Sunday 12 February 2012

The march of the religiophobes and the death of British liberty (part 2)

Item the third: the case of Bideford Town Council, of course.

This would seem to tell us just about all we need know about Mr Clive Bone:-
Mr Bone, who ended up leaving the council because of its "refusal to adjust" its prayers policy, said on Friday: "Quite frankly delighted. I'm not surprised, I expected to win.
Yes, he stomped off in a huff, his zeal to serve the folk of Bideford having proved somewhat tepid when it had to compete with the chip on his shoulder. The video clip reveals a stomper off if ever there was one, a true Mr Grumpy whose mission in life is to be a pain in the posterior to those unfairly enjoying more contentment than him.

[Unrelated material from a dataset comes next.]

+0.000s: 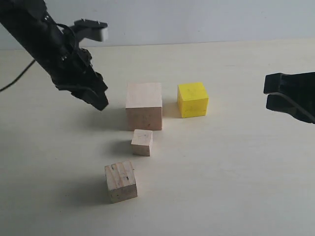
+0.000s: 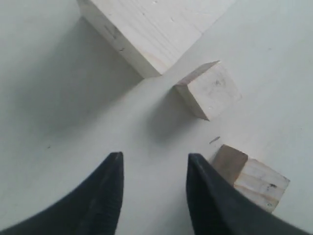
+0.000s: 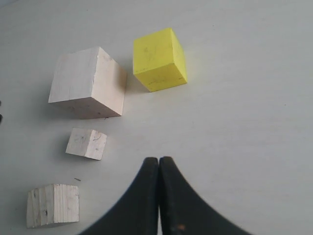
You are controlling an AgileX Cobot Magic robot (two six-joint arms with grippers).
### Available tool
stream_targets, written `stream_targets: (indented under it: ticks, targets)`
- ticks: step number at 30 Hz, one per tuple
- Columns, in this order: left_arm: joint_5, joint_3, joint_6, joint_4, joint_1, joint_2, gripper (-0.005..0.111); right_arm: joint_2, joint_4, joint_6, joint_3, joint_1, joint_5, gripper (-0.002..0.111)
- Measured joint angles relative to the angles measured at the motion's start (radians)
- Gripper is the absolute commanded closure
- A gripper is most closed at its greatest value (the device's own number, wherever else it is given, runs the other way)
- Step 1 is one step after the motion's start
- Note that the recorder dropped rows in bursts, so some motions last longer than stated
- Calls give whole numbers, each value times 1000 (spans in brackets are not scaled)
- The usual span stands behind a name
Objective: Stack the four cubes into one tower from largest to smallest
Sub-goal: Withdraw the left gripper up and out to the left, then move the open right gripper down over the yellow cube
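The large cube (image 1: pixel 143 105) is sitting flat on the counter (image 1: pixel 236 187) with nothing on top of it, so no part of the tower is standing yet. As the broadest block, it is probably serving as the base right where it is. The yellow cube (image 1: pixel 192 100) is resting just beside it across a narrow gap, on the side facing the right fingers (image 3: pixel 144 200). The small cube (image 1: pixel 141 142) is lying near the large cube's front face, and the striped cube (image 1: pixel 120 182) is sitting a little beyond that. All four are standing separate.

The left fingers (image 2: pixel 105 198) are hanging spread apart and holding nothing. Their tips are pointing down at bare counter just short of the large cube, with the small and striped cubes lying ahead of them and off to one side. The right fingers are pressing together with nothing between them, hovering well apart from every cube. Since the yellow cube is lying on their side, they are likely the better placed to lift it, though that is calling for them to open first.
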Motion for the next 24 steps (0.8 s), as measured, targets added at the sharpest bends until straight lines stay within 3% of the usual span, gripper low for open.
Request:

That clique of "elderly churchgoers" who threaten to monopolize the council: for our Clive this must be a conspiracy. Not just that they constitute Bideford's most civic-minded demographic. And the people he knows - as many as two of them - who decided not to stand for the council because of the prayers: no, they didn't, Clive. Really. Not unless after listening to you they came away with the impression that the prayers take up three quarters of the agenda. They just decided they couldn't be arsed.

Once upon a time we had judges who would have told Mr Bone he was a vexatious litigant who should go away and get a life. Are there any of that breed left?

But small-mindedness is never an impedment to getting the National Secular Society to grind your axe for you. Having to spend a few seconds listening to your colleagues talk to an entity they believe in but you don't: how can any civilized society stand by and permit such a thing?

Behold the nihilism of the NSS. It's not that they want some humanist platitudes mouthed at the start of the council meeting. Their alternative to prayers is just... nothing. And that, surely, is why they never stop going on about the human rights of unbelievers. Just so as to have something to say. So long as believers are stopped from doing what they want to do, something has been accomplished and the nothingness has been kept at bay for a little longer.

For without the human rights talk, what are we left with? Only two possibilities: that we have a Creator, in which case it can't possibly be a bad thing to ask for his blessing on the doings of Bideford Town Council; or that we don't, in which case the prayers are empty words but still doesn't do any harm beyond being a very minor waste of time.

If there is a human right to be shielded from hot air, my employers had better watch out. If I collect together every effusion of mamagementspeak gibberish that has ever landed in my inbox I should be able to sue them for millions.

Lord Carey is dependable in such cases. But when Carey speaks out, you always have to remember that, despite appearances to the contrary, he isn't actually the Archbishop of Canterbury. He retired a decade ago. As we've come to expect, the present incumbent seems to have been unavailable for comment. It being Synodtide, no doubt he was too busy rearranging the deckchairs.

Perhaps His Grace has at least found time to say a prayer for Bideford Town Council. I certainly have. Naturally, though, I would not dream of suggesting that anyone trespass still further on poor Mr Bone's human rights.